8月3日に大証ヘラクレス市場に新規上場(IPO)した各種コンテンツの企画や配信業務を展開しているブロードバンドタワー(BBTower)の株価が、連日のストップ高となるなど高い買い人気を継続し、上場後わずか半月で公開価格のなんと9倍に達した。新興市場全体の人気が離散し、指標株価(ジャスダック指数)が低迷するなかでの快進撃といえる。その人気の背景を探った。
BBTowerは東証マザーズに上場しているインターネット総合研究所の子会社で、「スペースサービス」、「インターネット接続サービス」、「監視、運用サービス」を中心としたデータセンター(IDC)事業を主力としている。第2の柱としては、ネットシネマなどのブロードバンド配信事業を育成している。
ウェブサーバなどのシステムを専用設備で運用するデータセンター事業は、12月中間期時点で連結売上高の91%を占める。東京の大手町、天王洲に拠点を持ち、インターネット接続サービスでの回線総数は国内4位。天王洲の拠点は2004年11月に新設したばかりだが、需要拡大により2005年4月には早くも増床に踏み切っている。事業収益は、主要顧客であるヤフー向けの増加に伴って拡大している。ヤフー向けの売上高に占める割合は、前6月期末時点で6割を占めている。
一方のブロードバンド配信事業は、2004年6月にライブドアと共同でブロードバンドピクチャーズを設立して参入した。IDCを手掛けるインフラ力を最大限に活用し、プラットフォーム提供のほか、インターネットシネマやドキュメントなどの企画、制作、配信を行う。実績としては、ヤフーと共同制作した「ニッポンの挑戦 インターネットの夜明け」などがある。動画コンテンツへの需要は高く、製作本数は拡大中。今後は、IDC事業とのシナジー(相乗)効果を高めるほか、ニッチ分野を狙った専門ポータルサイト事業などへの進出も計画している。
同社の2005年6月期の単独業績は、売上高48億5300万円(前期比61%増)、経常利益5億9300万円(同2.3倍)、当期利益6億900万円(同2倍)程度と推定されている。これは、ヤフーなどの大口顧客のシステム拡張に伴うスペースサービスの提供拡大などが寄与しているため。また、ブロードバンド配信事業では、映像コンテンツ制作受託の本数の増加、携帯ゲームダウンロード向けのサービスを含む配信サービスが好調に推移している。
8月3日にヘラクレス市場に新規上場したBBTowerの公開価格は105万円。上場当日は強烈な人気を集めて買い気配のまま値つかずで終了。上場2日目も買い気配で推移していたが、ようやく公開価格の2.88倍にあたる303万円で初値を付けた。初値ベースの1株あたり収益率(PER)は82.8倍。その後も連日のストップ高で買われるなどハイピッチでの上昇が続き、8月18日には949万円の高値をつけ、公開価格に対する上昇率は9倍に達した。
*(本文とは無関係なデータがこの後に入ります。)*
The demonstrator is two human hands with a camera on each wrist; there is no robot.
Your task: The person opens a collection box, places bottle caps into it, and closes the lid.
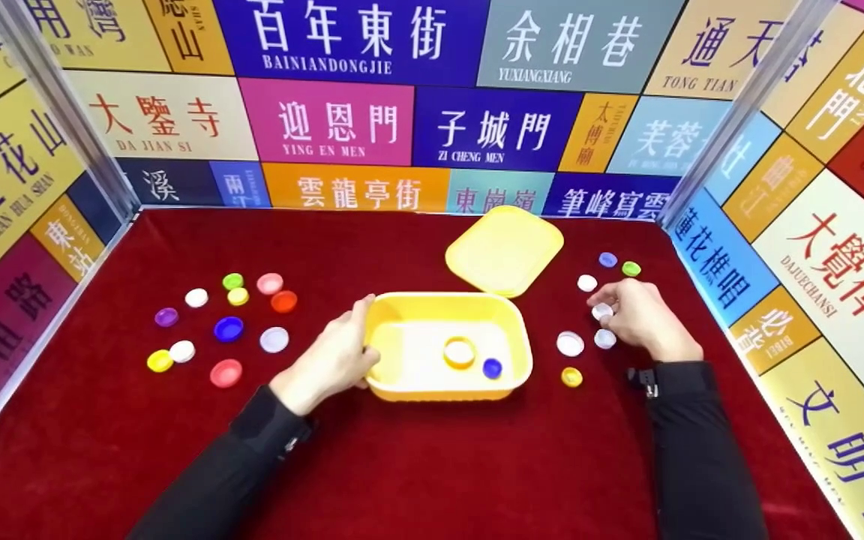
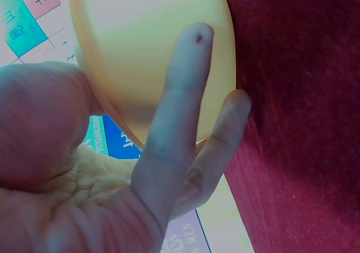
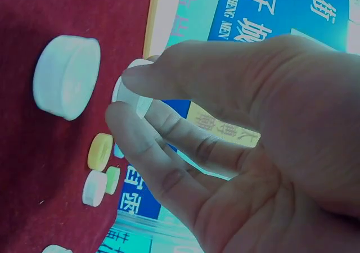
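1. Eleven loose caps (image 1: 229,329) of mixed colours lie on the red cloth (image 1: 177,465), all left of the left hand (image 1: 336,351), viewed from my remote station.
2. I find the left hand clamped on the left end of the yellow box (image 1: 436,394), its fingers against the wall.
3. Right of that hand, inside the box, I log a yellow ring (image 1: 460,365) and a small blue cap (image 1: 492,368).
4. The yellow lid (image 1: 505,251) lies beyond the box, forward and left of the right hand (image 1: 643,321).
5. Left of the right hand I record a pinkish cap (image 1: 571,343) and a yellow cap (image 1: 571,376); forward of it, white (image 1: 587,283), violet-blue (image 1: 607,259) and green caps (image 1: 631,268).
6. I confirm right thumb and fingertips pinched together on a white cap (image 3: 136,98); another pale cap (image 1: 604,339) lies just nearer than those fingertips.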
外国証券のアナリストは「BBTowerの株価急上昇の背景には、ブロードバンド配信事業の将来への期待がある。しかし、上場後の株価急伸は買いが買いを呼ぶ思惑先行のバブル的な状態。それに2005年3月9日に、やはりヘラクレス市場に公開価格120万円で新規上場したガンホー・オンライン・エンターテイメントの株価が、品薄の超値がさ株の特徴を存分に発揮して、約1カ月後の4月12日には公開価格の19倍に相当する2310万円にまでハネ上がるという事態が発生したという経緯があった。この経緯を踏まえて“2匹目のドジョウを狙った”買いが殺到したのが実情ではないのか」と指摘している。
現在、高株価ランキングでは2位(1位はガンホー・オンライン・エンターテイメントの1440万円=8月19日終値)だが、トップのガンホー・オンライン・エンターテイメントは8月末に1対5の株式分割を控えており、まもなくトップとなる可能性が高い。BBTowerの株価上昇の背景にも、もちろん早い時期での大幅株式分割実施への期待が膨らんでいることは確かだ。
一方、親会社であるIRIは8月4日、BBTowerの初値(303万円)で保有株のうち300株を売却、約8億3700万円の売却益を得たと発表している。子会社の相次ぐ株式上場を記念して上場来初となる配当(年500円)を実施することも発表しており、好感買いを集め株価が上昇した。今回の売却で議決権ベースの保有比率は50.14%に低下したが、これは「証券会社からの要望による、いわゆる“冷やし”の売却であり、追加売却は予定していない」(広報担当者)としている。IRIは主力子会社残り4社の株式上場準備も進めている。